- _Information shown_
********
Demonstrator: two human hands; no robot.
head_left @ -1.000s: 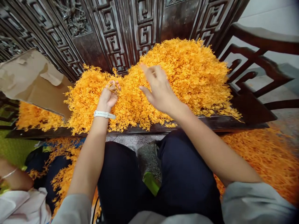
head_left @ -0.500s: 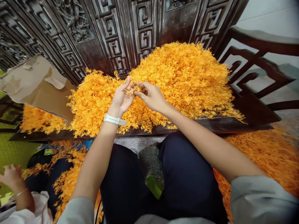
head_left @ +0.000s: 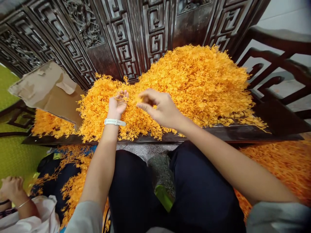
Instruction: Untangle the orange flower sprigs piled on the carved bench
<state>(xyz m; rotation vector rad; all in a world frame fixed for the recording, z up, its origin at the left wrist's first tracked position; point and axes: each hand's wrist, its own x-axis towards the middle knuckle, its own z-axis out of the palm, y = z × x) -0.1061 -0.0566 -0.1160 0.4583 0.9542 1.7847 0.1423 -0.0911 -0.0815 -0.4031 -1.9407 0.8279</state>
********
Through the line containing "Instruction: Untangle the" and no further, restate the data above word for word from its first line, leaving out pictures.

Demonstrator: two human hands; no robot.
head_left @ -1.000s: 
head_left @ -0.500s: 
head_left @ +0.000s: 
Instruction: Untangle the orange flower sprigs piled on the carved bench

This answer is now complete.